- Episode no.: Season 6 Episode 2
- Directed by: Andy Ackerman
- Written by: Larry David
- Production code: 602
- Original air date: September 29, 1994

Guest appearances
- Wayne Knight as Newman; Michelle Forbes as Julie; Jerry Levine as Stationer; Marita Geraghty as Margaret; Barry Nolan as Reporter; Dean Hallo as Gendason; Lauren Bowles as Waitress;

Episode chronology
| ← Previous "The Chaperone" | Next → "The Pledge Drive" |
- Seinfeld season 6

= The Big Salad =

"The Big Salad" is the 88th episode of the NBC sitcom Seinfeld. This was the second episode for the sixth season. It aired on September 29, 1994. In this episode, George wants credit for buying Elaine a big salad, Elaine avoids the advances of a stationery store clerk, Kramer assumes his golf scorekeeping drove a former baseball star to murder, and Jerry needs to know why his girlfriend was not good enough for Newman.

==Plot==
A stationery store clerk comes on to Elaine as she special-orders a high-end mechanical pencil for Justin Pitt, so she uses Jerry's number to screen out the clerk's calls. George and Julie are going to lunch at Monk's, and George asks Elaine if she wants him to bring back anything. Elaine asks George to get the "big salad" to go for her. George pays for lunch in a show of modesty, but Julie takes the big salad to Elaine and gets thanked.

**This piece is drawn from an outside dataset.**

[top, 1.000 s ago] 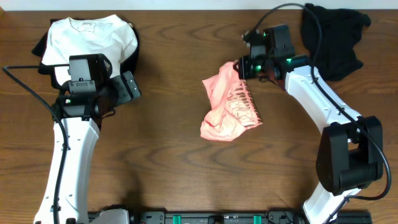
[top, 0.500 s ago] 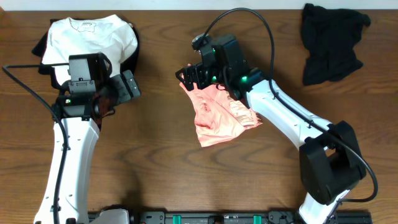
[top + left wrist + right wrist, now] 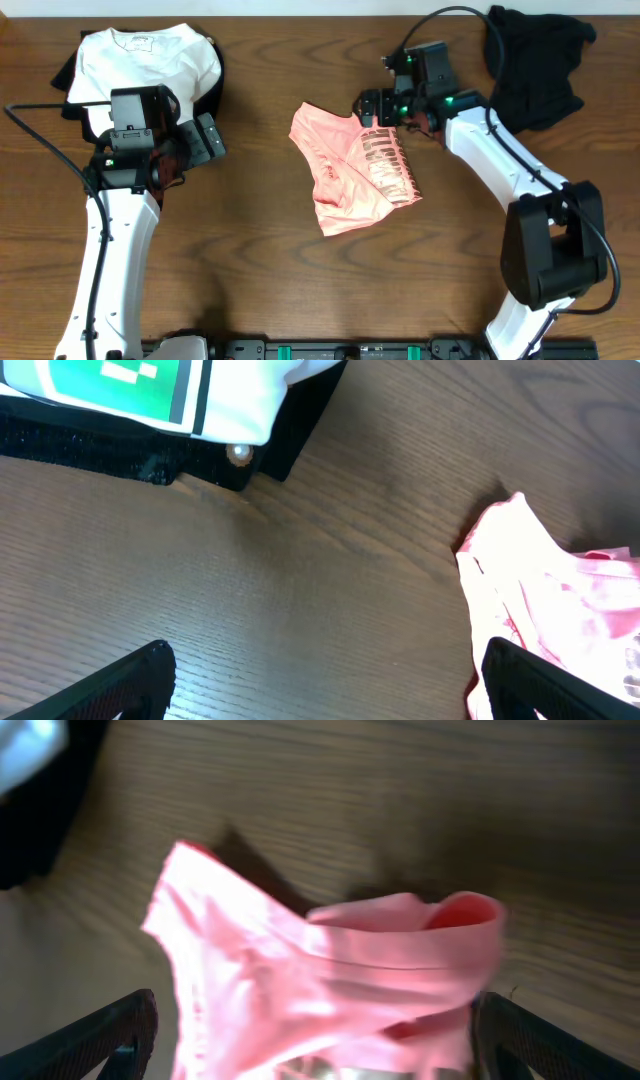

Kramer returns from a golf game with former baseball star Steve Gendason, which nearly came to blows when Kramer, splitting hairs, penalized Gendason for illegal ball-cleaning. The news soon reports that Gendason is suspected of murdering his dry cleaner over a stained pair of pants, and Kramer jumps to the conclusion that he might have pushed Gendason over the edge, especially after the police find a golf tee in the dry cleaner.

Disgruntled that Julie "took credit" for the big salad, George offhandedly mentions to Elaine during a cab ride that he bought it, and an annoyed Elaine assumes George just wants to get paid back, later telling Julie as much. Julie confronts George on this later, and after he accuses her of stealing credit, she points out all she did was "hand someone a bag". George vows to never buy Elaine lunch again.

Jerry stays home with Margaret rather than go out, leading to an awkward reunion between her and Newman, who used to date. Jerry learns, to his astonishment, that Newman—who is in no position to turn down women—broke up with her. Demanding to know why, Jerry plays right into Newman's hands and gets told that Margaret was not attractive enough. Haunted by this, Jerry can no longer kiss Margaret, and she throws him out of her car.

Elaine buys the pencil elsewhere, but the clerk has filled her order. Elaine gets guilt-tripped by the clerk's arduous quest at the stationery warehouse and goes out with him after all.

Consumed by a guilty conscience, Kramer goes to see Gendason. Later, on a live news report, the police are in hot pursuit of Gendason as he flees down the New Jersey Turnpike in a white Ford Bronco with Kramer at the wheel. Kramer calls 911, negotiating for free passage to go visit Gendason's pet fish.

==Production==
Writer/co-creator Larry David got the idea for the episode when Seinfeld editor Janet Ashikaga asked him to get her "a big salad" for lunch. David bought her the salad, but when Jerry Seinfeld's assistant Carol handed it to her, she thanked Carol instead.

The Steve Gendason plot, and in particular Margaret's argument about overwhelming circumstantial evidence and the Ford Bronco chase, satirizes the O. J. Simpson murder case. The episode was written just a few weeks after Simpson's real-world Ford Bronco chase, and actual footage of the pursuit was integrated into the episode.

This episode is the first to use a new exterior set for its New York street scenes. Exteriors were formerly shot using a collection of three storefronts, but the show moved its outside shots to a new, much more expensive street set in Season 6 that allowed for many new camera angles and framing opportunities.